President Donald Trump's inability to strike a deal that ends his government shutdown was brutally parodied in the cold opening sketch for "Saturday Night Live."
The premise of the sketch was that Steve Harvey (Kenan Thompson) was substituting for Howie Mandel on the hit game show "Deal or No Deal" in order to help Trump end the shutdown. As Thompson's Harvey explained to Alec Baldwin's Trump, "Earlier today you went on TV and you told the American people that you wanted to make a deal. So we decided to do this in the only format that you can understand: a TV game show with women holding briefcases."

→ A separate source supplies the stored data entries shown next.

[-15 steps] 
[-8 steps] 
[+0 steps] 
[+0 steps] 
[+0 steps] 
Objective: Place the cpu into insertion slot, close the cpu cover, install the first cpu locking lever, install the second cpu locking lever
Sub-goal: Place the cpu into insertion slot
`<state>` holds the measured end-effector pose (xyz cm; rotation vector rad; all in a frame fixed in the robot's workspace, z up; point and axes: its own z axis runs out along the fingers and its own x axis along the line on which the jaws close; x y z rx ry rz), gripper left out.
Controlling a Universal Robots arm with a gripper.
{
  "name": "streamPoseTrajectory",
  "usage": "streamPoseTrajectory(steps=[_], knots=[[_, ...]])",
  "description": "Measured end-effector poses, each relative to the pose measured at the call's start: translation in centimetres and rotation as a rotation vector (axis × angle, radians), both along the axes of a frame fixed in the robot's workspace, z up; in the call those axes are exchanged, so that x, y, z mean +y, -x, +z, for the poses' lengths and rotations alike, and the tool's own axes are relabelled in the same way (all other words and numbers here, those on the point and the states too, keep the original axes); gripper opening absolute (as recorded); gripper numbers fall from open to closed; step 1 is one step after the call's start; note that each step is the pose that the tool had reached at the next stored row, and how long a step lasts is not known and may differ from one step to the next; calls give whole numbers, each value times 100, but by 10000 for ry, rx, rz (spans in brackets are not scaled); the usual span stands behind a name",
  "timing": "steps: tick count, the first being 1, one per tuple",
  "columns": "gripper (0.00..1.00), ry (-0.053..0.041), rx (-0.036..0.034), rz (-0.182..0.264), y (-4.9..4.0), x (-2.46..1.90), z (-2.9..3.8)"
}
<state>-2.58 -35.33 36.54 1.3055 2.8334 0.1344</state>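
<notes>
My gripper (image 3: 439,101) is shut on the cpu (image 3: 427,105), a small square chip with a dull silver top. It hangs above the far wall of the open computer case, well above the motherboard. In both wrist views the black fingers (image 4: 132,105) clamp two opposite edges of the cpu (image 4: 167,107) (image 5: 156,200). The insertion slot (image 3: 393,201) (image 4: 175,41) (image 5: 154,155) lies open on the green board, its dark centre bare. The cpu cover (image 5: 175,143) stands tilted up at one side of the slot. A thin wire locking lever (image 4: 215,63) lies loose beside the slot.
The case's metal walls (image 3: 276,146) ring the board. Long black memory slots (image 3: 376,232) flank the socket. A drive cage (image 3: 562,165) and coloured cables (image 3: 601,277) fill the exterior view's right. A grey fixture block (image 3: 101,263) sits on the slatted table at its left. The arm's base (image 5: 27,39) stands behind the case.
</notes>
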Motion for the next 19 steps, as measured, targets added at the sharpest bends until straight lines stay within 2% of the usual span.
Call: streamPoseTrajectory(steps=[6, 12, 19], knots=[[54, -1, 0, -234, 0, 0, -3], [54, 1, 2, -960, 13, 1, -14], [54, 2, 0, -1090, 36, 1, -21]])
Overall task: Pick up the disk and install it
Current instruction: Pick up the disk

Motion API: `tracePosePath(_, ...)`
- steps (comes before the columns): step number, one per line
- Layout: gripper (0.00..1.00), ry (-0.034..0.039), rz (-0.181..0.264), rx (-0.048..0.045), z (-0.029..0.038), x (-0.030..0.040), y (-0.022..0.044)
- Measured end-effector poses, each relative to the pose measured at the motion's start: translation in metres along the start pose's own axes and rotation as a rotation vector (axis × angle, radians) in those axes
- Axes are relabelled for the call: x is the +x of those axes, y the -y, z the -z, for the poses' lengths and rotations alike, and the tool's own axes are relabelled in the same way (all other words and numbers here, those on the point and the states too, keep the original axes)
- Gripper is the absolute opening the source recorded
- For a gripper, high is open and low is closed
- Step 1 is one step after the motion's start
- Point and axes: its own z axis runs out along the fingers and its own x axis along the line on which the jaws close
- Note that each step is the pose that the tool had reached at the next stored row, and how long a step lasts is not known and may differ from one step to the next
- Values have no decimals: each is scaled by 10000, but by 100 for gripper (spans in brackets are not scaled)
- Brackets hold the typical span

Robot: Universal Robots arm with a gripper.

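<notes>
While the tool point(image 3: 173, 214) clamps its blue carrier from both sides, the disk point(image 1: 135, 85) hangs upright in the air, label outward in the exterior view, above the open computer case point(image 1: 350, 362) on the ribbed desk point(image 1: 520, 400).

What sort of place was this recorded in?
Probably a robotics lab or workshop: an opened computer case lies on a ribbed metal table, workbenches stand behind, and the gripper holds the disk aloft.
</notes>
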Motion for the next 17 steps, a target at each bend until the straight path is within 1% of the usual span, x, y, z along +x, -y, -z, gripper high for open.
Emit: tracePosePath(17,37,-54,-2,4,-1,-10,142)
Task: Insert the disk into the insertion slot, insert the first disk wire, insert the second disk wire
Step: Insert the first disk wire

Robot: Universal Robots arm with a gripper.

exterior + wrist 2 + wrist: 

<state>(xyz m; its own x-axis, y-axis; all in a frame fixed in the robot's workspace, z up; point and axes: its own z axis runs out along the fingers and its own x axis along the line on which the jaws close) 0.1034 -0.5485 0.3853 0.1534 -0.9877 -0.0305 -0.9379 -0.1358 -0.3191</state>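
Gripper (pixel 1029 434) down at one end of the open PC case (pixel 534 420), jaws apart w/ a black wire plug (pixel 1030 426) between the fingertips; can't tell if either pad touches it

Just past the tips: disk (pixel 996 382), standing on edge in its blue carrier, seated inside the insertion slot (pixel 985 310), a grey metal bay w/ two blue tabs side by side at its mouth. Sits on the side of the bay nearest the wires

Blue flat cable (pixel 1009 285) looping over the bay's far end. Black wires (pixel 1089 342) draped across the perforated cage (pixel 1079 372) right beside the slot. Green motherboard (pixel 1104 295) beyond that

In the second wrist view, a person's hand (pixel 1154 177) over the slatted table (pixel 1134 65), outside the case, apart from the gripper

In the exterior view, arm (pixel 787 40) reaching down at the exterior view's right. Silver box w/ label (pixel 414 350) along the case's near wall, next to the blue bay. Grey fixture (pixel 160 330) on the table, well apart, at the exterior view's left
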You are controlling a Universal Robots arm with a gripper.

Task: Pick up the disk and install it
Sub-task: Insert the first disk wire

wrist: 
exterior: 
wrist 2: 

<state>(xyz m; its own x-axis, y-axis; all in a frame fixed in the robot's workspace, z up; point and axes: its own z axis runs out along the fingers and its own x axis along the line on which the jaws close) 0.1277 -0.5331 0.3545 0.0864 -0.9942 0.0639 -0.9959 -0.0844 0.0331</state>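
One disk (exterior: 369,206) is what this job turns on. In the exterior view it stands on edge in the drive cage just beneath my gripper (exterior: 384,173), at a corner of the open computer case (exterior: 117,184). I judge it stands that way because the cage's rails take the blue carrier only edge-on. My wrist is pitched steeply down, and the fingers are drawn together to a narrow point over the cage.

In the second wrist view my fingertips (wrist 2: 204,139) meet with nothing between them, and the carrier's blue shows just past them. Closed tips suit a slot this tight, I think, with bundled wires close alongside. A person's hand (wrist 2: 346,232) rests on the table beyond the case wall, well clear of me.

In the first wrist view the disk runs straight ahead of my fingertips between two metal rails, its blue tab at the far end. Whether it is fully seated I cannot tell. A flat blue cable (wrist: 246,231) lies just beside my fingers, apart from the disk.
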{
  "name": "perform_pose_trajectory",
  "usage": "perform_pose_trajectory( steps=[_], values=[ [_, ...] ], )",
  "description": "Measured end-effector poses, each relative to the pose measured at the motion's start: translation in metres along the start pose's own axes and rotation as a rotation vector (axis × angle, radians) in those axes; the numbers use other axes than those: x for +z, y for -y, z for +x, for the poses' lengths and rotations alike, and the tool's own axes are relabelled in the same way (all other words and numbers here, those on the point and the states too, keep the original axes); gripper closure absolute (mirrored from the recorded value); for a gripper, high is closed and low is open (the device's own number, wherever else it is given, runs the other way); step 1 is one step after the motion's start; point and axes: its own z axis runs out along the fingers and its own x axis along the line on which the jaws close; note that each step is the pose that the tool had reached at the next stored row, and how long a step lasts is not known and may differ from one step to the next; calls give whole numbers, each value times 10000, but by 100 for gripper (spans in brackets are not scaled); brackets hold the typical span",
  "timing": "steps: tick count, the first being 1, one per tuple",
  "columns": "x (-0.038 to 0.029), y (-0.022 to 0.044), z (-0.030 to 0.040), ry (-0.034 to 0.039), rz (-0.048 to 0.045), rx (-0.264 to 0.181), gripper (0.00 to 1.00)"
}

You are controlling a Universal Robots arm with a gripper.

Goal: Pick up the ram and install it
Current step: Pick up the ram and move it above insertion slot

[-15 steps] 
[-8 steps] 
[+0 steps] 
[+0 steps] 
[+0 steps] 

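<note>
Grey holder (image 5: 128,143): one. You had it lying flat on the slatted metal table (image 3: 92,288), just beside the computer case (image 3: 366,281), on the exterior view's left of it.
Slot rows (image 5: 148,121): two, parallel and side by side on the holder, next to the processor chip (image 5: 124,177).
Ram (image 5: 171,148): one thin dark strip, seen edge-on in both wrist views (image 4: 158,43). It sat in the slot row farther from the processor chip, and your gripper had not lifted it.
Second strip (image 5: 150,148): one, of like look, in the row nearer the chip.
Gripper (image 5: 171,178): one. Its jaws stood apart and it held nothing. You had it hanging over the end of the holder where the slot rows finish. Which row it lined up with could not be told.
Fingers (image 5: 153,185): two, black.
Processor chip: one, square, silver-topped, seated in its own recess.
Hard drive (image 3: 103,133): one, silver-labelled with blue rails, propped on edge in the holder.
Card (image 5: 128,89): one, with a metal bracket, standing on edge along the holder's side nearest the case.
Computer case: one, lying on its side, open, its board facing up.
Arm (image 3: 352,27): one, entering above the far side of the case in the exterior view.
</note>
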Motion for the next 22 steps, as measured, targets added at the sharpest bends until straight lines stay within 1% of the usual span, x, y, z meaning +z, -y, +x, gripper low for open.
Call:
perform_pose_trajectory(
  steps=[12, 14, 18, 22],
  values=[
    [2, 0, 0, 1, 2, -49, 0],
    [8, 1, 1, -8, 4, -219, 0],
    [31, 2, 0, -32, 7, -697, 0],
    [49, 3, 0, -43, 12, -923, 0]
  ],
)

Baldwin's Trump summed up the president's insensitive attitude toward undocumented immigrants with a quip about how he would end the shutdown if he got "$5 billion for my border wall, and in exchange, I’ll extend DACA, and I’ll release the kids from cages so they can be free-range kids."
The sketch took shots at a number of the major political players who have been prominent figures during the shutdown crisis. Kate McKinnon played House Speaker Nancy Pelosi as a person who is "normal, not drunk on my own power or anything" and whose offer to the president is "$1 billion + you say ‘Nancy’s my mommy.'" Senate Minority Leader Chuck Schumer (Alex Moffat) was mistaken by Trump as an "older Jewish woman on case four" and, after initially offering Trump "whatever you want" (McKinnon's Pelosi chides him for forgetting that they're not "caving in" anymore), suggests "$15 + pastrami on rye." When Melissa Villaseñor's jokes as Rep. Alexandria Ocasio-Cortez, D-N.Y., that Republicans are afraid of her because "I’m under 100, and I know how to use Instagram," Senate Majority Leader Mitch McConnell (Beck Bennett) is shown playing Bird Box from the new hit Netflix movie.
"Saturday Night Live" didn't only parody the leaders and major political celebrities in Congress. Leslie Jones plays Rep. Maxine Waters, D-Calif., as a tough idealist who threatens to subpoena Trump's tax returns after he insults her intelligence. Rep. Steve King, R-Iowa, has a briefcase open which simply says "Whites," a reference to the Iowan's recent racist remarks that got him stripped of his committee assignments. Chris Redd's depiction of Sen. Cory Booker, D-N.J., opens his briefcase to reveal a placard that simply says "Cory Booker 2020." Finally the sketch included two non-politicians — Cardi B (Sasheer Zamata), who offers "shmoney," and Pete Davidson as a Clemson football player whose offer of "hamberders" (a reference to Trump's misspelling of "hamburgers" and his use of fast food as a feast for the victorious Clemson Tigers) is accepted by the president.
To this, Thompson's Harvey responded with a line that seems to perfectly capture the mood of the time: "Well, I guess that makes as much sense as anything else that’s going on these days."